> **Work instructions**
Your answer must be the records below, printed exactly.

----------------------------------------

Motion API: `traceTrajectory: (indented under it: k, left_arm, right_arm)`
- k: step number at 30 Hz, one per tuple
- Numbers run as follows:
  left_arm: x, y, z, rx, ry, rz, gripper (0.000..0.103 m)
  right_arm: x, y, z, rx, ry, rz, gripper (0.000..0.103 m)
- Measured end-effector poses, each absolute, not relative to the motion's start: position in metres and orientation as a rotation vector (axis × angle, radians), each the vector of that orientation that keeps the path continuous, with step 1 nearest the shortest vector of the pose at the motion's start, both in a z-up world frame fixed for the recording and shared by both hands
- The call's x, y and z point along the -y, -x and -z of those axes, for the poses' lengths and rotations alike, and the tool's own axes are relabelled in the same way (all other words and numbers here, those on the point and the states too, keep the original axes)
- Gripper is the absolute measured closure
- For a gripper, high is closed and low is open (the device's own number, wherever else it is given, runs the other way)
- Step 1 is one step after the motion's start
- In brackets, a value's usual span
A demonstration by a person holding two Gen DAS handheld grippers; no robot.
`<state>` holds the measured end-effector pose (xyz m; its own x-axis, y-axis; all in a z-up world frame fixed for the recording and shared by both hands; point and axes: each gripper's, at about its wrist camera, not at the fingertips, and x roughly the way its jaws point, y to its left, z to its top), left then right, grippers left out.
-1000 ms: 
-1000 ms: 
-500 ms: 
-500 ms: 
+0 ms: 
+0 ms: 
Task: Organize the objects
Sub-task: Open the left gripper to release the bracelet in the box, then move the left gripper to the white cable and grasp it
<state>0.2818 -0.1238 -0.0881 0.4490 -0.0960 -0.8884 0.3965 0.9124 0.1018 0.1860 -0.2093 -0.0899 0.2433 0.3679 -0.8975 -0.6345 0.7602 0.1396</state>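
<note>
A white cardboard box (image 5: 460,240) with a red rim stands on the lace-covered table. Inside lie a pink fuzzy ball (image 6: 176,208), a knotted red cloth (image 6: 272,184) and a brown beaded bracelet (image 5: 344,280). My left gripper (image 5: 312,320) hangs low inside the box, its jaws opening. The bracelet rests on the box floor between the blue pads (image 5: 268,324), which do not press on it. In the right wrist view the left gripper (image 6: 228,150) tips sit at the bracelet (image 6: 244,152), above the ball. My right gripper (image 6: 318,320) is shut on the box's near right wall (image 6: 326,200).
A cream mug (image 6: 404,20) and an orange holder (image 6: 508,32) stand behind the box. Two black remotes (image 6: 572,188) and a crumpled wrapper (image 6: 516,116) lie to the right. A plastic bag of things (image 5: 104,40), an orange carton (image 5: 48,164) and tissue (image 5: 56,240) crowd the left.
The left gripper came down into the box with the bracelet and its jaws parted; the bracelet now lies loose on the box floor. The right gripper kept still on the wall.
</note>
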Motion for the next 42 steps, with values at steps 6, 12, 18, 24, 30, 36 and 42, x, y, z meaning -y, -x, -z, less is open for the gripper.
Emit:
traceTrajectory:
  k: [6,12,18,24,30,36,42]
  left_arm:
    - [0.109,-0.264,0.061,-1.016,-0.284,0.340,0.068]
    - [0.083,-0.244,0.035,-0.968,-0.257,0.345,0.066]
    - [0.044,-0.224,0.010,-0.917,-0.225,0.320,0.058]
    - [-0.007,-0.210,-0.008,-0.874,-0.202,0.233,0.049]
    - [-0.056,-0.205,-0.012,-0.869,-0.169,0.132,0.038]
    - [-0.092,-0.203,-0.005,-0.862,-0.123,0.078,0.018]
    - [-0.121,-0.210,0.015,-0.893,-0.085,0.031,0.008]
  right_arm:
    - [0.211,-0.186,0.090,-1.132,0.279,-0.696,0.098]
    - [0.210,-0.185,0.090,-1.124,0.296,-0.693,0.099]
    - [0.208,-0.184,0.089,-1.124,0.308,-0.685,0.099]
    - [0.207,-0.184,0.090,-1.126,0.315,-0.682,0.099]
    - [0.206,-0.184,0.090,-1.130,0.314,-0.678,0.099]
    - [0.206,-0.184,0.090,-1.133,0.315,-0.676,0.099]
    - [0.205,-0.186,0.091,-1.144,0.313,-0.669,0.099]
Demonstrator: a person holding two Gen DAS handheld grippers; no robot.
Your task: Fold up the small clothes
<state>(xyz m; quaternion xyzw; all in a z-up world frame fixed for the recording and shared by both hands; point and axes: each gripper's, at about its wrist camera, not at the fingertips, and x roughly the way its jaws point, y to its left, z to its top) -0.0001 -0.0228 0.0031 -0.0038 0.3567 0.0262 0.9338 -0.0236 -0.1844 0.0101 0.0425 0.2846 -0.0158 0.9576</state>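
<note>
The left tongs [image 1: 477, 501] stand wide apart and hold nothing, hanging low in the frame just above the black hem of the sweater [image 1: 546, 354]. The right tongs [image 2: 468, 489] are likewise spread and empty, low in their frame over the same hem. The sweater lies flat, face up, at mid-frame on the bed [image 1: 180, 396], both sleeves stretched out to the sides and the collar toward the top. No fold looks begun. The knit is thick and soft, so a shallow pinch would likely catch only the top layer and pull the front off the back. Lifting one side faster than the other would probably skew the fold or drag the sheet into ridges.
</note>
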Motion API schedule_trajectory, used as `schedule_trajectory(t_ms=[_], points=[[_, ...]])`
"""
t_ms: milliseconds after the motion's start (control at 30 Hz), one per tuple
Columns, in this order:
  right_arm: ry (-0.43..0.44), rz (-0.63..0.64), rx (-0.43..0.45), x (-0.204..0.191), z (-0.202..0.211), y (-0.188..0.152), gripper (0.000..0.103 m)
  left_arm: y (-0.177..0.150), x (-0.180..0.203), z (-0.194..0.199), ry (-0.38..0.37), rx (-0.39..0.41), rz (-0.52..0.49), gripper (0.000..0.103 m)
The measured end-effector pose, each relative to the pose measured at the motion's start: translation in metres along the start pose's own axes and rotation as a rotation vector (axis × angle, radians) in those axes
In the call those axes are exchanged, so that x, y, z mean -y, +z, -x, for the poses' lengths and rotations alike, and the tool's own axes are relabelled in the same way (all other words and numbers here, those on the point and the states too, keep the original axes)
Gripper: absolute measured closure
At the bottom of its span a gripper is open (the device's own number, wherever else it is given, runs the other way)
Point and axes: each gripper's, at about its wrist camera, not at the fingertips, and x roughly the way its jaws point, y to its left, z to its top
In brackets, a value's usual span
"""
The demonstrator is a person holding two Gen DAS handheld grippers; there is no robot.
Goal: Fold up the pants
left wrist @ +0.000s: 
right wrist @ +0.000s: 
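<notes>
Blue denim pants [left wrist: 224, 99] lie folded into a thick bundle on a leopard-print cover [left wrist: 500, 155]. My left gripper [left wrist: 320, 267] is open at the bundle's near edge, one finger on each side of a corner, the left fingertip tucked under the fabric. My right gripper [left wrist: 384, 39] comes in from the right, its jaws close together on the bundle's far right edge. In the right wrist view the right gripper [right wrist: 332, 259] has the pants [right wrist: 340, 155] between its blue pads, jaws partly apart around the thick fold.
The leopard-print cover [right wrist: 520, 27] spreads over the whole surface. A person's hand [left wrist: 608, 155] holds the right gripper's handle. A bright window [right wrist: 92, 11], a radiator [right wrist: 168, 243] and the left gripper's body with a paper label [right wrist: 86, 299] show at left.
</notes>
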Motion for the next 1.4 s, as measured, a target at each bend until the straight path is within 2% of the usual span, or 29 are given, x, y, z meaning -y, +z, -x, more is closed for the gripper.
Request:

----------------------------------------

> **Solved exercise**
Motion API: `traceTrajectory: (indented under it: k, left_arm, right_arm)`
- k: step number at 30 Hz, one per tuple
- Numbers run as follows:
  left_arm: x, y, z, rx, ry, rz, gripper (0.000..0.103 m)
  right_arm: x, y, z, rx, ry, rz, gripper (0.000..0.103 m)
- Measured end-effector poses, each absolute, not relative to the motion's start: position in metres and orientation as a rotation vector (axis × angle, radians), each the vector of that orientation that keeps the path continuous, with step 1 nearest the shortest vector of the pose at the motion's start, both in a z-up world frame fixed for the recording and shared by both hands
- The call's x, y and z point along the -y, -x and -z of those axes, for the poses' lengths and rotations alike, and the tool's own axes are relabelled in the same way (all other words and numbers here, those on the point and the states too, keep the original axes)
- Gripper is the absolute measured closure
- For a gripper, high is closed and low is open (the device's own number, wherever else it is given, runs the other way)
- Step 1 is one step after the motion's start
- In brackets, a value's usual span
A demonstration by a person holding two Gen DAS handheld grippers; no robot.
`<state>` holds the measured end-effector pose (xyz m; its own x-axis, y-axis; all in a z-up world frame fixed for the recording and shared by both hands; point and axes: each gripper's, at about its wrist camera, not at the fingertips, and x roughly the way its jaws point, y to its left, z to its top), left then right, grippers left out.
-1000 ms: 
-1000 ms: 
-500 ms: 
-500 ms: 
+0 ms: 
+0 ms: 
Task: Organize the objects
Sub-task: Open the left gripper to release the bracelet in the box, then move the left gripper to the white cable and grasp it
<state>0.2818 -0.1238 -0.0881 0.4490 -0.0960 -0.8884 0.3965 0.9124 0.1018 0.1860 -0.2093 -0.0899 0.2433 0.3679 -0.8975 -0.6345 0.7602 0.1396</state>
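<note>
A white cardboard box (image 5: 460,240) with a red rim stands on the lace-covered table. Inside lie a pink fuzzy ball (image 6: 176,208), a knotted red cloth (image 6: 272,184) and a brown beaded bracelet (image 5: 344,280). My left gripper (image 5: 312,320) hangs low inside the box, its jaws opening. The bracelet rests on the box floor between the blue pads (image 5: 268,324), which do not press on it. In the right wrist view the left gripper (image 6: 228,150) tips sit at the bracelet (image 6: 244,152), above the ball. My right gripper (image 6: 318,320) is shut on the box's near right wall (image 6: 326,200).
A cream mug (image 6: 404,20) and an orange holder (image 6: 508,32) stand behind the box. Two black remotes (image 6: 572,188) and a crumpled wrapper (image 6: 516,116) lie to the right. A plastic bag of things (image 5: 104,40), an orange carton (image 5: 48,164) and tissue (image 5: 56,240) crowd the left.
The left gripper came down into the box with the bracelet and its jaws parted; the bracelet now lies loose on the box floor. The right gripper kept still on the wall.
</note>
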Motion for the next 42 steps, with values at steps 6, 12, 18, 24, 30, 36 and 42, x, y, z meaning -y, -x, -z, less is open for the gripper.
Emit:
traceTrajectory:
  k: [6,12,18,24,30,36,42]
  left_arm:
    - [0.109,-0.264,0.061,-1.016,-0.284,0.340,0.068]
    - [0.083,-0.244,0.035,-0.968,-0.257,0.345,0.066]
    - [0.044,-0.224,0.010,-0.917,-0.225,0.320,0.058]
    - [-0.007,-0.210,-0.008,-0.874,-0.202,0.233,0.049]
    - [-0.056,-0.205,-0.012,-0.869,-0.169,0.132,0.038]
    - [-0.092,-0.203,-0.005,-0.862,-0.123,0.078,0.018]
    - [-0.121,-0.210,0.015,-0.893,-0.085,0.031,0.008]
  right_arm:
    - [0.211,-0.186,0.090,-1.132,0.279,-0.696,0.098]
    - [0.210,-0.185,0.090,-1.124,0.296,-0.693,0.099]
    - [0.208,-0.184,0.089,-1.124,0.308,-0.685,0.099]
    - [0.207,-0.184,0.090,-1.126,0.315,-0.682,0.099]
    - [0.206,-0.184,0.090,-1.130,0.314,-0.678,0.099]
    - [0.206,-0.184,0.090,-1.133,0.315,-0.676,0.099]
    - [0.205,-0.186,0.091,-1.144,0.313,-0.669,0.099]
Demonstrator: a person holding two Gen DAS handheld grippers; no robot.
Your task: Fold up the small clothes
<state>(xyz m; quaternion xyzw; all in a z-up world frame fixed for the recording and shared by both hands; point and axes: each gripper's, at about its wrist camera, not at the fingertips, and x roughly the way its jaws point, y to its left, z to its top) -0.0001 -0.0228 0.0031 -0.0038 0.3567 0.0262 0.9338 -0.0236 -0.1844 0.0101 0.0425 0.2846 -0.0158 0.9576</state>
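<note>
The left tongs [image 1: 477, 501] stand wide apart and hold nothing, hanging low in the frame just above the black hem of the sweater [image 1: 546, 354]. The right tongs [image 2: 468, 489] are likewise spread and empty, low in their frame over the same hem. The sweater lies flat, face up, at mid-frame on the bed [image 1: 180, 396], both sleeves stretched out to the sides and the collar toward the top. No fold looks begun. The knit is thick and soft, so a shallow pinch would likely catch only the top layer and pull the front off the back. Lifting one side faster than the other would probably skew the fold or drag the sheet into ridges.
</note>
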Motion API schedule_trajectory, used as `schedule_trajectory(t_ms=[_], points=[[_, ...]])`
"""
t_ms: milliseconds after the motion's start (control at 30 Hz), one per tuple
Columns, in this order:
  right_arm: ry (-0.43..0.44), rz (-0.63..0.64), rx (-0.43..0.45), x (-0.204..0.191), z (-0.202..0.211), y (-0.188..0.152), gripper (0.000..0.103 m)
  left_arm: y (-0.177..0.150), x (-0.180..0.203), z (-0.194..0.199), ry (-0.38..0.37), rx (-0.39..0.41), rz (-0.52..0.49), gripper (0.000..0.103 m)
The measured end-effector pose, each relative to the pose measured at the motion's start: translation in metres along the start pose's own axes and rotation as a rotation vector (axis × angle, radians) in those axes
In the call those axes are exchanged, so that x, y, z mean -y, +z, -x, for the poses' lengths and rotations alike, and the tool's own axes are relabelled in the same way (all other words and numbers here, those on the point and the states too, keep the original axes)
Gripper: absolute measured closure
At the bottom of its span a gripper is open (the device's own number, wherever else it is given, runs the other way)
Point and axes: each gripper's, at about its wrist camera, not at the fingertips, and x roughly the way its jaws point, y to its left, z to its top
In brackets, a value's usual span
"""
The demonstrator is a person holding two Gen DAS handheld grippers; there is no robot.
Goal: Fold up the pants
left wrist @ +0.000s: 
right wrist @ +0.000s: 
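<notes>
Blue denim pants [left wrist: 224, 99] lie folded into a thick bundle on a leopard-print cover [left wrist: 500, 155]. My left gripper [left wrist: 320, 267] is open at the bundle's near edge, one finger on each side of a corner, the left fingertip tucked under the fabric. My right gripper [left wrist: 384, 39] comes in from the right, its jaws close together on the bundle's far right edge. In the right wrist view the right gripper [right wrist: 332, 259] has the pants [right wrist: 340, 155] between its blue pads, jaws partly apart around the thick fold.
The leopard-print cover [right wrist: 520, 27] spreads over the whole surface. A person's hand [left wrist: 608, 155] holds the right gripper's handle. A bright window [right wrist: 92, 11], a radiator [right wrist: 168, 243] and the left gripper's body with a paper label [right wrist: 86, 299] show at left.
</notes>
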Motion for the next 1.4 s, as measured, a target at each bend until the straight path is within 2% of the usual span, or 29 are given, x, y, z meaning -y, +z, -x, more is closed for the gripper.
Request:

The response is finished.